■ **Exercise brief**
Skip the pictures and give back the rest of the listing exactly.

%%

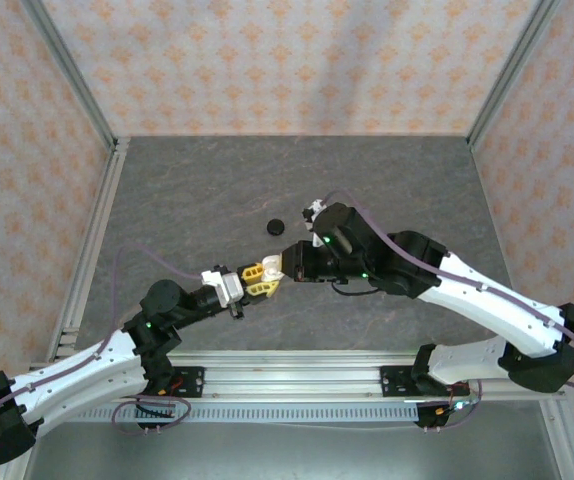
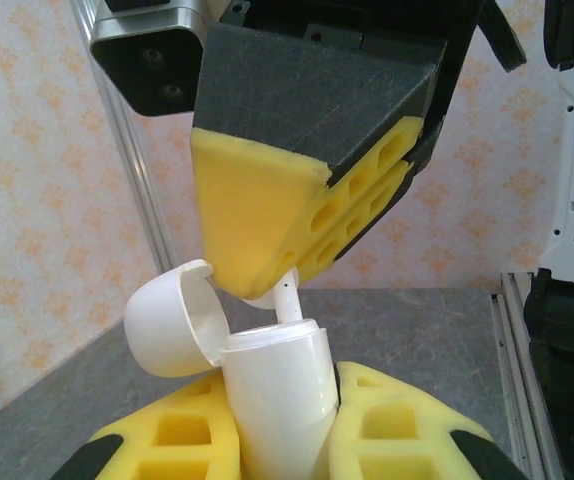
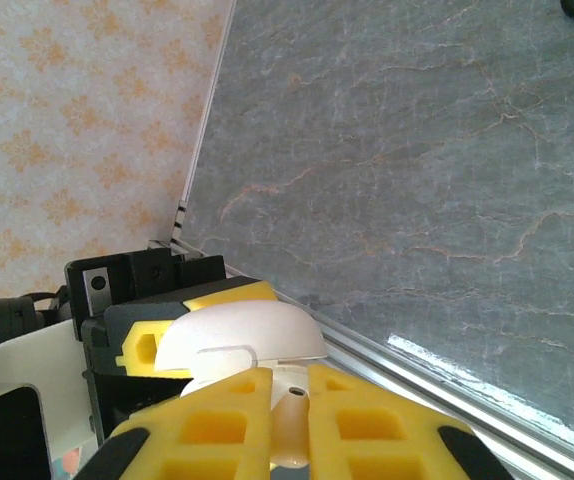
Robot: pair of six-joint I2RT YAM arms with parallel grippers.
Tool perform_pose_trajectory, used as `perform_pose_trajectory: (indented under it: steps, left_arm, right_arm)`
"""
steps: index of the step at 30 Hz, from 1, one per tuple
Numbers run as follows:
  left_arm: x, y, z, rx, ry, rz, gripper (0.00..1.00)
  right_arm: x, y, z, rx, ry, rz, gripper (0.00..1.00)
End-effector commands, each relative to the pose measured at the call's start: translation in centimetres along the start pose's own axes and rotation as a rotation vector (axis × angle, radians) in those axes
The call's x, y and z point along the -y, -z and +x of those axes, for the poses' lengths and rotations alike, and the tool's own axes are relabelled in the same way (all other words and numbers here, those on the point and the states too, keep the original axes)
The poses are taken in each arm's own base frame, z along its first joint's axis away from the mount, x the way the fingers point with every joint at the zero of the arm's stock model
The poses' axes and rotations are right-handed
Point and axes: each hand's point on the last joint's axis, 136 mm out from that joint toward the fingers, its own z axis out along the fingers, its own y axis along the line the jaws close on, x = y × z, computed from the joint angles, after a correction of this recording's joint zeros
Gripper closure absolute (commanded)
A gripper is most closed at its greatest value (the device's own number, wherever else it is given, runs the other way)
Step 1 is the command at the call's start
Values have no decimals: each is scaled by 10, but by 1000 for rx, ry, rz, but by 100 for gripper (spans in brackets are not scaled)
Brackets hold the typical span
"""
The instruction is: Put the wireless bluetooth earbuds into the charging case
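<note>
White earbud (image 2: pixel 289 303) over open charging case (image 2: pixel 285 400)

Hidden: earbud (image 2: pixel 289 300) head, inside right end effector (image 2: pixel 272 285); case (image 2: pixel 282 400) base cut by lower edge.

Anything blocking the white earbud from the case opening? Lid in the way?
Nothing visible. The lid is swung back to the side, leaving the top of the case open. The earbud sits stem-down right at that opening, pinched in the right gripper. The left gripper holds the case.
</note>
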Motion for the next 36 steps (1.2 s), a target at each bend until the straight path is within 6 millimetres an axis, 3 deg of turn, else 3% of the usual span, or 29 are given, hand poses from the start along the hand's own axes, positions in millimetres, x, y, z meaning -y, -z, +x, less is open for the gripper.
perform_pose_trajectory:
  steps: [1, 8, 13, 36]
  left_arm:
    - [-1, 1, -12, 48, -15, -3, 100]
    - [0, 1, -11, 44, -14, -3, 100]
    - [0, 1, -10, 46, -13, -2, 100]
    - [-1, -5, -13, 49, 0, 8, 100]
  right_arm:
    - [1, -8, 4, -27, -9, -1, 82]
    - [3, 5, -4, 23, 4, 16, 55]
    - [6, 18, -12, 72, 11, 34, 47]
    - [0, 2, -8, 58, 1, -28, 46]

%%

■ **Response to this task**
Robot: pair of six-joint I2RT YAM arms with parallel grippers.
Tool perform_pose_trajectory, used as `perform_pose_trajectory: (indented under it: steps, left_arm, right_arm)`
"""
steps: index of the step at 30 Hz, from 1, one per tuple
Numbers run as follows:
  left_arm: x, y, z, rx, ry, rz, gripper (0.00..1.00)
  right_arm: x, y, z, rx, ry, rz, gripper (0.00..1.00)
End-effector commands, each relative to the pose measured at the call's start: translation in centimetres along the start pose's own axes and rotation as a rotation vector (axis × angle, radians) in those axes
The call's x, y and z point along the -y, -z and +x of those axes, for the poses' lengths and rotations alike, and the tool's own axes are relabelled in the same way (all other words and numbers here, those on the point and the states too, keep the original axes)
The poses are taken in each arm's own base frame, z along its first joint's axis away from the mount, x the way the fingers point with every joint at the zero of the arm's stock model
The poses' axes and rotations are right-handed
Point and axes: each hand's point on the last joint's axis, 136 mm out from that joint toward the fingers, its own z axis out along the fingers, its own y axis along the line the jaws close on, x = y × z, computed from the joint angles, after a correction of this recording's joint zeros
Gripper closure absolute (commanded)
A gripper is most closed at its greatest value (the device's own number, wherever else it is given, runs the other way)
Step 1 is the command at the call's start
Values have no decimals: each is scaled by 10, but by 1000 for rx, ry, rz, but by 100 for gripper (spans in brackets are not scaled)
Brackets hold the typical span
"""
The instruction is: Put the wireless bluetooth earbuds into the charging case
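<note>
White earbud (image 2: pixel 289 303) over open charging case (image 2: pixel 285 400)

Hidden: earbud (image 2: pixel 289 300) head, inside right end effector (image 2: pixel 272 285); case (image 2: pixel 282 400) base cut by lower edge.

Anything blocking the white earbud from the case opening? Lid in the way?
Nothing visible. The lid is swung back to the side, leaving the top of the case open. The earbud sits stem-down right at that opening, pinched in the right gripper. The left gripper holds the case.
</note>
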Motion for the next 36 steps (1.2 s), a target at each bend until the straight path is within 6 millimetres an axis, 3 deg of turn, else 3% of the usual span, or 29 are given, hand poses from the start along the hand's own axes, positions in millimetres, x, y, z meaning -y, -z, +x, less is open for the gripper.
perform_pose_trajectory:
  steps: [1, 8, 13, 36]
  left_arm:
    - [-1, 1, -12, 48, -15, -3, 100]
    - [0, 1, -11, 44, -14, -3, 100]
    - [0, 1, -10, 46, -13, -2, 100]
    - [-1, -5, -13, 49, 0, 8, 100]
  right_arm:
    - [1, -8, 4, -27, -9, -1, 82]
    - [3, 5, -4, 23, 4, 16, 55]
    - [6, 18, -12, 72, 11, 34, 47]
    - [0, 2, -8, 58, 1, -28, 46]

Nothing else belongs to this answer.